I am working on an NLP project, wherein I have a list of emails all related to appreciation. I am trying to determine from the email content, who is being appreciated. This in turn will help the organization in our performance evaluation program.
Apart from identifying who is being appreciated, I am also trying to identify the type of work a person has done and score it. I am using open NLP (max entropy/logistic regression) for classification of the email and use some form of heuristics to identify the person being appreciated.
The approach for person identification is as follows:
Determine if an email is related to appreciation
Get the list of people in the "To:" list
Check if that person is being referred to in the email
Tag that person as the receiver of appreciation
However, this approach is very simple and does not work for complex emails we generally see. An email can consist of many email ids or people being referred to and they are not the receivers of the appreciation. The context of the person is not available and hence the accuracy is not very good.
I am thinking of using HMM and word2vec to solve the person issue. I would appreciate if anyone has come across this problem or has any suggestion.
Use tm package for R. And use tf-idf (term frequency - inverse document frequency) to determine whos been appreciate.
I'm suggesting this because , for what I can read , this is an unsupervised learning (you dont knot prior whos been appreciate).

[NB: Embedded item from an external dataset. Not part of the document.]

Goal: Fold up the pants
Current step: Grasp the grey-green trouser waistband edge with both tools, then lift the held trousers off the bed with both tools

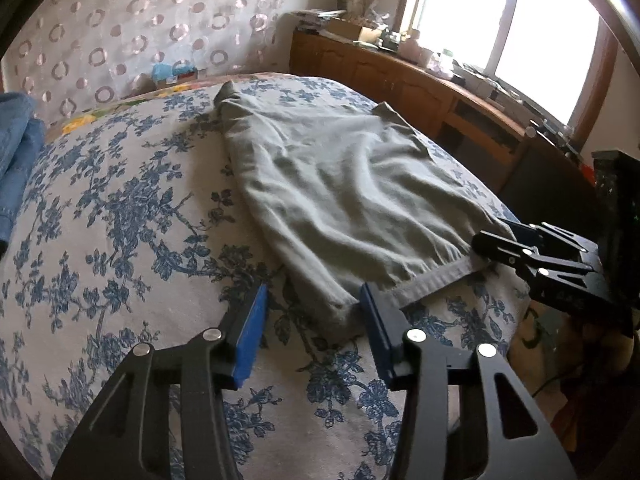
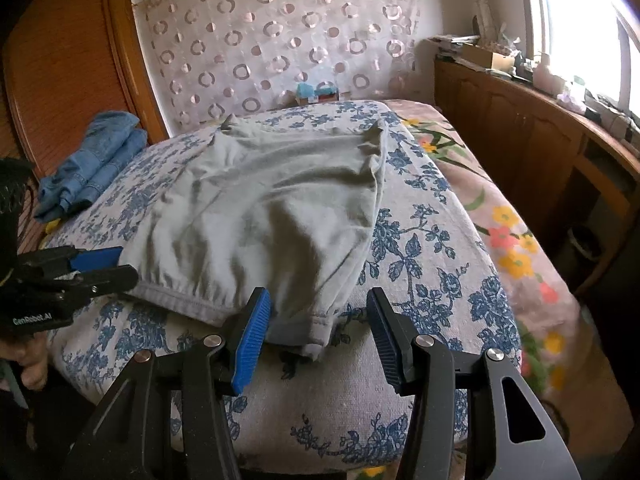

So you have to describe the documents (emails) content , and that formula (tf-idf) will help know what words are been use most in a particular document that are rarely uso on all anothers.
One way to solve this problem is through the use of Named Entity Recognition. You can possibly run something like Stanford NER over the text which will help you recognize all people names mentioned in the email and then use a rules based chunker such as Stanford TokensRegex to extract sentences where names of people and appreciation words are mentioned.
The best way to solve this will be by treating this as a supervised learning problem. You will then need to annotate a bunch of training data with entities and expression phrases and the relations between them. Then you can use Stanford Relation Extractor to extract appropriate relations.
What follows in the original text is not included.